# A "With" & "Without" Visual



## AngelMomma (Nov 21, 2013)

I found this to be quite amusing when I made this the other day.  I made 2 batches of Oatmeal, Cream & Honey soap.  One with Oatmeal, Milk and Honey FO from oregontrailsoaps.  And one batch without FO.  I REALLY, REALLY love this FO from OTS.  There is not a trace of almond in this FO.  It does have plenty of cinnamon though.  It smells delicious!  

So I soaped the batch with the FO first.  No acceleration and poured.  Worked great.  Went to clean up and do the unscented batch.  Went to check on the FO batch and it was already gelling.......fast.  As soon as it was done I put it outside in the cold and it cooled it right down so it didn't over heat.  Holy cow this stuff smells amazing!  

After seeing the unscented batch after gel I just thought it was really cool the big difference in color.  The batch with the FO is obviously going to darken to the color of the outside.......its not going to stay the orangy tone.  The end pieces have already darkened.

Totally just being a soap nerd and thinking its so cool that there is such a big difference, lol.


----------



## Relle (Nov 22, 2013)

What a difference in colour. Never had any OMH go that colour before . Mine usually looks like the one at the top.


----------



## AngelMomma (Nov 22, 2013)

Ya, I think the color goes so well with the way it smells though......the color its changing to I should say.  

I do like the OMH fragrances with the almond notes.......just not for an OMH soap, lol.  Maybe for like an almond biscotti soap or something like that.


----------



## Lildlege1 (Nov 22, 2013)

I love these !!! They look awesome


----------



## lsg (Nov 22, 2013)

I like the color even though it did morph.


----------



## shunt2011 (Nov 22, 2013)

I think they both look pretty awesome.  I've not had OMH go that color to date either.  The first one is what mind generally looks like but I add a cocoa powder swirl.


----------



## AngelMomma (Nov 22, 2013)

I love the color too!  Especially since it goes so well with the scent.  I used to get bent out of shape when colors changed with a FO or something like that.  Sometimes soap wants to be what it wants to be.  I try not to crush its dreams of bubbly grandeur   Most of the time we are on the same wave length though.


----------



## AngelMomma (Nov 22, 2013)

Glad you all like them........bubble wrap is TOO much fun, lol!


----------



## kazmi (Nov 22, 2013)

Don't you just love experimenting!  Did you use any additives in both soaps?  They both look so nice and each very different.  That's so cool.  I'd love to see pics when your scented batch completes its color morph.


----------



## TVivian (Nov 22, 2013)

Very interesting!

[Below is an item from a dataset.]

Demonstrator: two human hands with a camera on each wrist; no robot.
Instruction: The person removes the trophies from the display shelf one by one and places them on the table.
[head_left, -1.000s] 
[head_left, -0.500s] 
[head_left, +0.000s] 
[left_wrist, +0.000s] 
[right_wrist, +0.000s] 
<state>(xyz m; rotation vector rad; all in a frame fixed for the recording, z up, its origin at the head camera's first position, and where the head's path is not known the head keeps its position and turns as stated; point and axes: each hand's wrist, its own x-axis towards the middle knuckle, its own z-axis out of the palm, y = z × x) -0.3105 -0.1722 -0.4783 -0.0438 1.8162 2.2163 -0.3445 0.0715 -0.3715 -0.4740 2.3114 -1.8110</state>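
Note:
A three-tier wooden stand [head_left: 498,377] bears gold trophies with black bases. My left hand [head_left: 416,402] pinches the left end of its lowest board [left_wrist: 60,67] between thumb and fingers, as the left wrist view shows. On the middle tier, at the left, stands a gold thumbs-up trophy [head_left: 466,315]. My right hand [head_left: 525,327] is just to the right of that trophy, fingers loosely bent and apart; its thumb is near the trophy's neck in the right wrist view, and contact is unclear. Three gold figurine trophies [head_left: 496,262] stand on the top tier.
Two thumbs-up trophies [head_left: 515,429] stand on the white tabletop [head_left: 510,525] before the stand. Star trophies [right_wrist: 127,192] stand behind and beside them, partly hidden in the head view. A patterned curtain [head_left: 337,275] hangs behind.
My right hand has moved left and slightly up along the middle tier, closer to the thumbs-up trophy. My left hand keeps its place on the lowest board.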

I like them both so much.


----------



## AngelMomma (Nov 23, 2013)

kazmi said:


> Don't you just love experimenting! Did you use any additives in both soaps? They both look so nice and each very different. That's so cool. I'd love to see pics when your scented batch completes its color morph.


 
Yes, both recipes are exactly the same with the exception of the FO.  Honey, Oats and Cream.


----------



## Skatergirl46 (Nov 23, 2013)

Wow, what a difference. I like them both though!


----------



## AngelMomma (Nov 25, 2013)

*<3*

My sweet babies are coming right along!  :smile:


----------



## maggiedav (Dec 20, 2013)

Love it!


----------



## Soapman Ryan (Jan 22, 2014)

Beautiful colors. The top loaf reminded me of a loaf of bread.


----------



## Jencat (Jan 22, 2014)

Both colors are beautiful and you really showcased them well in the pics.


----------



## AngelMomma (Jan 22, 2014)

Thank you!   I really do love using the bubble wrap for texturing.


----------